(Data excerpts)
⟨

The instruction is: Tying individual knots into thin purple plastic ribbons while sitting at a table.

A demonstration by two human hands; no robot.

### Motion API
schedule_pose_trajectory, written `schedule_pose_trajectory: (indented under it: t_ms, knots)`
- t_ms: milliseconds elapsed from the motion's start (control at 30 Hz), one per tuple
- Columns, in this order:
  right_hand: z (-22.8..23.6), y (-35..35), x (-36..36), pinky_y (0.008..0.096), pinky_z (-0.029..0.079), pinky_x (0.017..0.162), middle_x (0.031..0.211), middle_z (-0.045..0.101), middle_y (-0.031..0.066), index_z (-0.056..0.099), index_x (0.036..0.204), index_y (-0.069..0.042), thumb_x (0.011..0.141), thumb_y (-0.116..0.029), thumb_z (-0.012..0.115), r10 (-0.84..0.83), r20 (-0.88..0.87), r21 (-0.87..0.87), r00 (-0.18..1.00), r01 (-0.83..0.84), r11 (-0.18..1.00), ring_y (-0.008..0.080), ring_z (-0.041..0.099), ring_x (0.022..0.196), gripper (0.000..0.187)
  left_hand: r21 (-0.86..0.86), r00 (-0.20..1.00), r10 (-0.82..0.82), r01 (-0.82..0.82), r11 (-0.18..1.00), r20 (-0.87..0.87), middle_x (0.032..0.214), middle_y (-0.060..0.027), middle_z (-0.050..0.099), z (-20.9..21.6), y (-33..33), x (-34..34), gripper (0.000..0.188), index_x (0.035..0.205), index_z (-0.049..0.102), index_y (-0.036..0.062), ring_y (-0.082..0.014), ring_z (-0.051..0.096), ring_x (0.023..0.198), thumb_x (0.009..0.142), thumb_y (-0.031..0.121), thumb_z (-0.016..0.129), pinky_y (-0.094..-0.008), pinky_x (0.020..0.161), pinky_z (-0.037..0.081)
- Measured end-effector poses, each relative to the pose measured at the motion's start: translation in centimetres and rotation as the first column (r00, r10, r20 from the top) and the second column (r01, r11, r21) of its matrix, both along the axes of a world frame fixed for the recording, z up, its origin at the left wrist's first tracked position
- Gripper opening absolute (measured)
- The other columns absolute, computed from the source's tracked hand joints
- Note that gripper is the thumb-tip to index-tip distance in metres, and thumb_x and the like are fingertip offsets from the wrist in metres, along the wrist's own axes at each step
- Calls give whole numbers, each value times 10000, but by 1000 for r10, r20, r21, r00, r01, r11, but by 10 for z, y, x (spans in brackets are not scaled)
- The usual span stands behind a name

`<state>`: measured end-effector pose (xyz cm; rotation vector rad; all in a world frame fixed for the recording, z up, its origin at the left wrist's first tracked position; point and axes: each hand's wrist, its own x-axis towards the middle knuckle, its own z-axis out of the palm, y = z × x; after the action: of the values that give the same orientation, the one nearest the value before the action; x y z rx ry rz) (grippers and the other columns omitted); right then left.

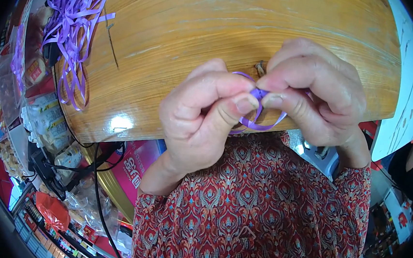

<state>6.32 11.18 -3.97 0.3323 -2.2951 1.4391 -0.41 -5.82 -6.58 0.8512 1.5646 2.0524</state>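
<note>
Between my two hands is a narrow purple ribbon (264, 126), its loops curving below and above my fingertips. My left hand (195, 113) is closed, thumb and forefinger pinching the ribbon. Close against it, my right hand (318, 91) pinches the same ribbon with thumb and forefinger. The fingertips of both hands nearly meet over a small bunched part of the ribbon, which they partly hide. Both hands are above the near edge of the wooden table (175, 34).
A tangled heap of purple ribbons (77, 14) lies at the table's far left, some hanging over the edge. Beside it is a thin dark hooked needle-like tool (110, 41). Black cables (97, 188) and plastic-wrapped packages (52, 121) crowd the left. A white marbled surface (393, 129) stands right.
</note>
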Motion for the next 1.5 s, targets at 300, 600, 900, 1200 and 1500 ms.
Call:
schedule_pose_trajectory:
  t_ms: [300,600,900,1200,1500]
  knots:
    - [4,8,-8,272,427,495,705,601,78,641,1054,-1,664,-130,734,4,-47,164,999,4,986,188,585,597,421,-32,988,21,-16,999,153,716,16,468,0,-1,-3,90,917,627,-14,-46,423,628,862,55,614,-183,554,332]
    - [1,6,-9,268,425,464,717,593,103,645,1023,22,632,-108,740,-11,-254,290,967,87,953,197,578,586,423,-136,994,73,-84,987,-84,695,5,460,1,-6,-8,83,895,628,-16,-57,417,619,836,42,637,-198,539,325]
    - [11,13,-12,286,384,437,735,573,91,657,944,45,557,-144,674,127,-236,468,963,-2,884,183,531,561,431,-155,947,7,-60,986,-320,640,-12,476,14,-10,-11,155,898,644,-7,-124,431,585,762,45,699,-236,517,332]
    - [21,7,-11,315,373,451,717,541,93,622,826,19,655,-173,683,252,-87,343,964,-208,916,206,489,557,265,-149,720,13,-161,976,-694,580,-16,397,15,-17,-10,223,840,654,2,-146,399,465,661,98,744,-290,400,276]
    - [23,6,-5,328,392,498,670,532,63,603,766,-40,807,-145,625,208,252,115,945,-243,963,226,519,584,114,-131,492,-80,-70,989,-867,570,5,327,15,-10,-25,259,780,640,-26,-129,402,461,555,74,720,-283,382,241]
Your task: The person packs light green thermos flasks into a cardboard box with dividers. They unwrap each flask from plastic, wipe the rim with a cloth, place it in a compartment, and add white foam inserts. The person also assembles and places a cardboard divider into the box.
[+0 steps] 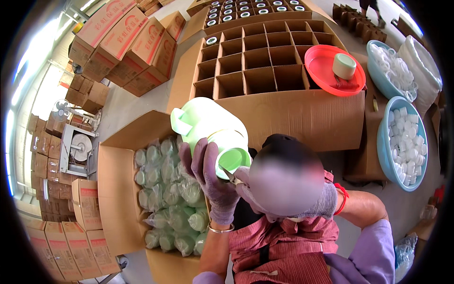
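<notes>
A pale green jug [208, 120] with a side handle is held tilted, its round open mouth turned toward me. My left hand [208, 173], in a purple-grey knit glove, is wrapped round the jug's neck from below. My right hand [247, 189], gloved alike, is closed on a small dark metal blade [230, 175] whose tip reaches the lower rim of the mouth. Much of that right hand is hidden behind a blurred patch. Below the jug, an open carton [113, 189] contains several pale green pieces in clear plastic bags [165, 203].
A carton with cardboard dividers [293, 113] stands ahead, and a red basin [326, 83] with a light green cup [344, 66] rests on its right corner. To the right, blue basins hold white caps [405, 146] and white rings [390, 66]. Closed cartons [127, 42] are stacked left.
</notes>
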Action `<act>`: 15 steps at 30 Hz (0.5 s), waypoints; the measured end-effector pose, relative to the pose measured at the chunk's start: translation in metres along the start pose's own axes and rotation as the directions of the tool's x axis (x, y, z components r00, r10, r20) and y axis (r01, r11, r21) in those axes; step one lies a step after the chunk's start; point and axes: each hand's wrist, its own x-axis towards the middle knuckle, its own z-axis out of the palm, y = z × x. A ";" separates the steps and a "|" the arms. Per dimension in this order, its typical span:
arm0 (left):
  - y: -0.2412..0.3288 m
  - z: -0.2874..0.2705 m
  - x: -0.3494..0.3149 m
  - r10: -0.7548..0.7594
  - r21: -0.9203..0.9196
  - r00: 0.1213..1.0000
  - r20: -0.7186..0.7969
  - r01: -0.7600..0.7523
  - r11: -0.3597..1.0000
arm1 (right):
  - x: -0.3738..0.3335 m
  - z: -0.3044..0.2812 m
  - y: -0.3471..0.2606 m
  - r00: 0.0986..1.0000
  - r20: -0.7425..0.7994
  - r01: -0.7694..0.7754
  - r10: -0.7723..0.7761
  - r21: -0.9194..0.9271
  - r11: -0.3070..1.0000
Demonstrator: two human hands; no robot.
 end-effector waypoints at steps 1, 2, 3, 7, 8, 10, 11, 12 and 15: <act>0.000 0.000 -0.001 -0.010 0.002 1.000 0.014 0.010 1.000 | 0.000 -0.002 0.000 0.992 -0.016 0.118 -0.123 -0.182 0.976; 0.000 -0.001 -0.001 -0.019 0.005 0.999 0.028 0.019 1.000 | -0.002 -0.002 0.002 0.987 -0.007 0.156 -0.161 -0.223 0.962; -0.001 -0.002 -0.002 -0.012 0.014 0.998 0.065 0.011 1.000 | -0.003 -0.001 0.004 0.980 0.004 0.193 -0.199 -0.263 0.945; -0.001 0.007 -0.004 -0.013 -0.042 0.990 0.144 0.020 0.999 | -0.019 0.009 0.024 0.990 -0.036 0.126 -0.137 -0.220 0.967; -0.003 0.005 -0.003 -0.033 -0.068 0.992 0.123 0.041 0.997 | -0.013 -0.002 0.023 0.996 0.040 0.087 -0.079 -0.238 0.967; -0.014 -0.001 -0.003 -0.069 -0.093 0.990 0.121 0.080 0.992 | 0.003 -0.027 0.019 0.961 0.214 -0.079 0.173 -0.389 0.918; -0.018 -0.002 -0.002 -0.108 -0.078 0.985 0.131 0.119 0.990 | 0.004 -0.040 0.030 0.971 0.089 -0.196 0.223 -0.246 0.949; -0.021 -0.006 -0.003 -0.148 -0.061 0.979 0.142 0.158 0.986 | 0.006 -0.047 0.045 0.942 0.010 -0.328 0.337 -0.204 0.922; -0.014 -0.021 0.002 -0.391 -0.248 0.916 0.086 0.399 0.883 | -0.004 -0.071 0.123 0.843 -0.219 -0.537 0.491 -0.373 0.756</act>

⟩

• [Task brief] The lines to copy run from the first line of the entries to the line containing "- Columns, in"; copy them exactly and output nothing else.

• [Solution]
The instruction is: Tying individual knots into thin purple plastic ribbons while sitting at a table.

A demonstration by two human hands; no robot.

### Motion API
schedule_pose_trajectory, written `schedule_pose_trajectory: (indented under it: t_ms, knots)`
- t_ms: milliseconds elapsed from the motion's start (control at 30 Hz), one per tuple
- Columns, in this order:

The output for this exercise is now complete.